ただちに、使いを分担して派遣し、諸巫に詣でさせた。
その巫のなかに、董氏がいて、金天神の儀式役をしていた。
それが、さる老婆の娘。
その児に言語能力をつけることができると言った。
そして、"華嶽三郎"へ請願祈祷し、言った通りに取り計らった。
("華嶽三郎"とは発財ご利益で人気の関羽聖帝君と違うか。金天王崇拝とされているからだが。)
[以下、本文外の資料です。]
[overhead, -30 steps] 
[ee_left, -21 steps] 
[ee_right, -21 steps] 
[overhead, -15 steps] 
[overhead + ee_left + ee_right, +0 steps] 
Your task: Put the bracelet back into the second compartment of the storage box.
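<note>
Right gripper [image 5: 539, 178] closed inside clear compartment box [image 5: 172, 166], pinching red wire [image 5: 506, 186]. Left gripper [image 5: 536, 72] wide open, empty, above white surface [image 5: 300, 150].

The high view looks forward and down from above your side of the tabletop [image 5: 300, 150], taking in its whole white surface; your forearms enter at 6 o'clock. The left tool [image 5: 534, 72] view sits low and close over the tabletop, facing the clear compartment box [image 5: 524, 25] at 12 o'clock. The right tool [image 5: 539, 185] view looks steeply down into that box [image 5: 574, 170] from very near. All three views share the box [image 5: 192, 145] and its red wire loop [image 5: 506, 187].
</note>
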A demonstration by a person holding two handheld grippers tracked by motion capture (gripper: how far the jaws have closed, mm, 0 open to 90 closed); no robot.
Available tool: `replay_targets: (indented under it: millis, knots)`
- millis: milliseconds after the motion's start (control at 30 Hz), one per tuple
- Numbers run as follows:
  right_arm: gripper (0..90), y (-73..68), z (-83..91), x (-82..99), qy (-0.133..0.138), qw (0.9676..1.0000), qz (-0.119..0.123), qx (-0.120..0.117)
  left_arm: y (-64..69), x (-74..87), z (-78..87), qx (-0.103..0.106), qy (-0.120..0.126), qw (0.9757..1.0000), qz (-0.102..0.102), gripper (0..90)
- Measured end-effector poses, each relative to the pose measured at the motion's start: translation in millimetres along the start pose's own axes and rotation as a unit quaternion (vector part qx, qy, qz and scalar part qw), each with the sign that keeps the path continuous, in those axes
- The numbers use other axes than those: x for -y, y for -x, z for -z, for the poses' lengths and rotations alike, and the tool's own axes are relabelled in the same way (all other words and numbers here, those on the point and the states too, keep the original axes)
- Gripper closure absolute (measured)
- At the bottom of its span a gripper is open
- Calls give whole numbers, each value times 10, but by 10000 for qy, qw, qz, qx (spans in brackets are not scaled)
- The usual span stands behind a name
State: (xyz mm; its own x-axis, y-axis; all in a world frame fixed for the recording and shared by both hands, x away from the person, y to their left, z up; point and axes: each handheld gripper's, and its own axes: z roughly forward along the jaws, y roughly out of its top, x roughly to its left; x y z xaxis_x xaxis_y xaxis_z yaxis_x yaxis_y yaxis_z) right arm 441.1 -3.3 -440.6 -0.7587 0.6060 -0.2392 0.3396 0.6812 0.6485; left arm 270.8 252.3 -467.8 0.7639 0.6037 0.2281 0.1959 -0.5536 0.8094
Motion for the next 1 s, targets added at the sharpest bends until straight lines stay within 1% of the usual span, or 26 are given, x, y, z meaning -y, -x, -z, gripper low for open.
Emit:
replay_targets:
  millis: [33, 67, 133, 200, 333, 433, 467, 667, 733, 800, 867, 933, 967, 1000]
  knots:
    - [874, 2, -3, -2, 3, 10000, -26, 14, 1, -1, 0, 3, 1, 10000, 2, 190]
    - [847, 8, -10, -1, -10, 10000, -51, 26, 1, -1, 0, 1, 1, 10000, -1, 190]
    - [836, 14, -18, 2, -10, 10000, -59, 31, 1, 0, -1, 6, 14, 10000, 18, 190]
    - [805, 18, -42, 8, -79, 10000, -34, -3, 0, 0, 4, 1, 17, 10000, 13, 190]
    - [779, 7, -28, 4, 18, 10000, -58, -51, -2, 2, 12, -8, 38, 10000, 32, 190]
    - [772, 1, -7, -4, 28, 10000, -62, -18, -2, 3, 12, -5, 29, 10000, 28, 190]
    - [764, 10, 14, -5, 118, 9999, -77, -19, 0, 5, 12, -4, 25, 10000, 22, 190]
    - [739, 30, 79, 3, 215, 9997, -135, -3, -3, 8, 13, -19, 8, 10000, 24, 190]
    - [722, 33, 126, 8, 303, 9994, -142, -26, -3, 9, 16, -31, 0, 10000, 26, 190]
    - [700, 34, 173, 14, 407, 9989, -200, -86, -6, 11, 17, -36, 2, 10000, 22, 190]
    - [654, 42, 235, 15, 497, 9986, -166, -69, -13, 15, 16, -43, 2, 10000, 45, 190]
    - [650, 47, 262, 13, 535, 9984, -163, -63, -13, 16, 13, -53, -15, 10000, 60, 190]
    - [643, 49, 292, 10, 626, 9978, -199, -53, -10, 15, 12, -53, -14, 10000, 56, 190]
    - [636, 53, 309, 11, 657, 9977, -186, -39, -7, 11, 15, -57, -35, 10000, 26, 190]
翌日の朝、子供は忽然と、ものが言えるようになったのである。
このことがあってから、蜀の人々は、董氏を神のように敬った。
その祈祷は反応無しということが無く、
 富が積み上がり、百金にもなった。
その勢をたのみとして、儀式を役割を牛耳ったのだが、
 そのことを敢えて言う人はいなかった。
その後、最高位官僚の崔鄲の時代に入った。
そして、蜀に着任して、おさめることになった。
すると、あわただしくも、その廟は毀損されてしまい、
 土偶は河川に投げ捨てられてしまった。
よって、裁判が行われ、
金天王崇拝の責を問われた董氏は背への杖刑に処せられた。
その上で、西界に追放されたのである。
今は、貝州
[@河北清河]に居る。
李公の婿である盧生の家の舍に住んでいるのだが、
その霊験は止んでしまった。


収載に踏み切った成式の気分が察せられる箇所である。
おそらく、最後まで、どうするか迷った挙句に決断したと思う。

すでに述べたが、成式は、蜀の人々の信仰を仏教や道教の範囲では考えられぬ、"訳のわからぬ"ものと見ている。
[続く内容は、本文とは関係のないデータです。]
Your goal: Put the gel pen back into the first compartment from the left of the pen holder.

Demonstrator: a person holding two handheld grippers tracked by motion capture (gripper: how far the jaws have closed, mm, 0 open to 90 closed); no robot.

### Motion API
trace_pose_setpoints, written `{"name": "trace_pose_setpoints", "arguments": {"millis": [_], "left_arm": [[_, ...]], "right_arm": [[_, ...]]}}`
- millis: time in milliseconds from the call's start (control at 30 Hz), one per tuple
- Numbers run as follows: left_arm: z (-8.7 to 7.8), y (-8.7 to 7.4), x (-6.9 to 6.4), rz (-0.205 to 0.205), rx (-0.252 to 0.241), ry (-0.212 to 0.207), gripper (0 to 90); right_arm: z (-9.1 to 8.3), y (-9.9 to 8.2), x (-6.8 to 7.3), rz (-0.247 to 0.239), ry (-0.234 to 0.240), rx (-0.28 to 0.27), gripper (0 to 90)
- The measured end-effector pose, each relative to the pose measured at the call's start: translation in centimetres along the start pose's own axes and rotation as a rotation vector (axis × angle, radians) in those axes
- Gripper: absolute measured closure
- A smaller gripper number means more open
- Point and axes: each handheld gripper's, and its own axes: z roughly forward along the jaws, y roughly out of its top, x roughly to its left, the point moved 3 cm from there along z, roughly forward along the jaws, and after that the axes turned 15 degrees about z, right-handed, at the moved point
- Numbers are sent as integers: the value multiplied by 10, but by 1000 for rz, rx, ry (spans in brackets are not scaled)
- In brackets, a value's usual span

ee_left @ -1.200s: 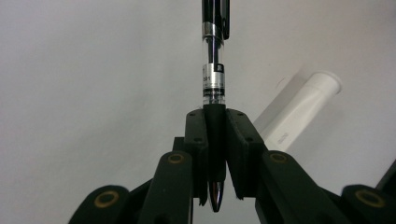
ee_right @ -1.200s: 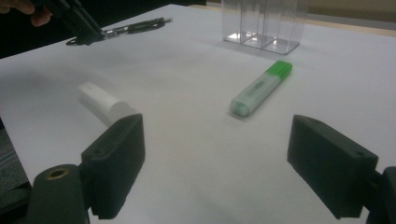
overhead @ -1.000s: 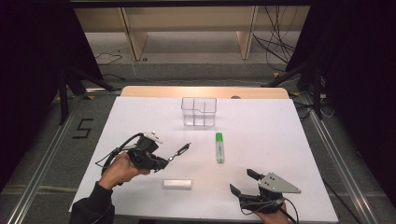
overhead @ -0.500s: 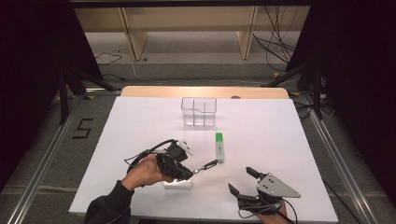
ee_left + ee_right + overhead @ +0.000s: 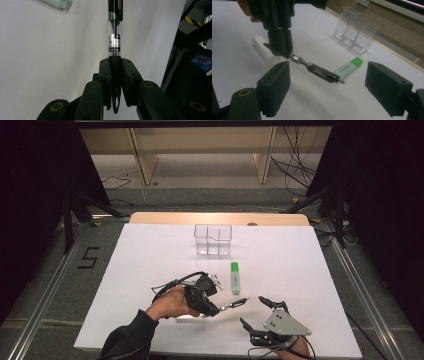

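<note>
The pen [image 5: 234, 304] is pinched at its tip end by the left gripper [image 5: 214, 309] and has been carried from the desk's [image 5: 150, 250] left side toward the near edge's middle, where the right gripper [image 5: 260, 312] waits, jaws spread wide, so a handover seems close. The green highlighter [image 5: 234, 277] lies just beyond.

There is one pen [image 5: 234, 304], one green marker [image 5: 234, 277] and one white stick [image 5: 260, 48]. There is one clear box [image 5: 213, 239] with little rooms inside. There are two grippers, the left gripper [image 5: 214, 310] and the right gripper [image 5: 256, 312].
</note>
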Motion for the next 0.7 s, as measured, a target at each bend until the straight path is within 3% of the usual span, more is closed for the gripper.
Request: {"name": "trace_pose_setpoints", "arguments": {"millis": [300,500,700], "left_arm": [[1,-2,-2,6,12,-6,792],[1,-3,-1,-1,6,-22,792],[1,-4,-1,5,16,-26,792]], "right_arm": [[13,3,19,-193,-21,52,224],[22,4,31,-345,-69,85,254],[27,4,38,-443,-105,109,265]]}}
高級官僚の多くは、その手の信仰を流布する宗教人を敵視しているように見えるが、ご利益や、お告げにメリットがあるなら、後生大事に擁護するというご都合主義そのもの。しかし、一線を越えた新興宗教に対しては、抹殺行動止む無しの場合も。河神への人身御供に興じるような教団を野放しにする訳にはいくまい。[→]
しかし、成式は、宗教勢力が反国家反社会的姿勢をとらないなら、その信仰を"暖かく"見守る姿勢をとるべしと考えているのは間違いない。だからこその、このお話の収録と見てよいだろう。
土着の人々の"訳のわからぬ"信仰を無碍に足蹴すべきでないと考えているのである。どこで一線を引くべきか考える必要があると指摘したかったのであろう。

(参考邦訳) 段成式[今村与志雄 訳]:「酉陽雑俎」東洋文庫/平凡社 1980・・・訳と註のみで、原漢文は非掲載.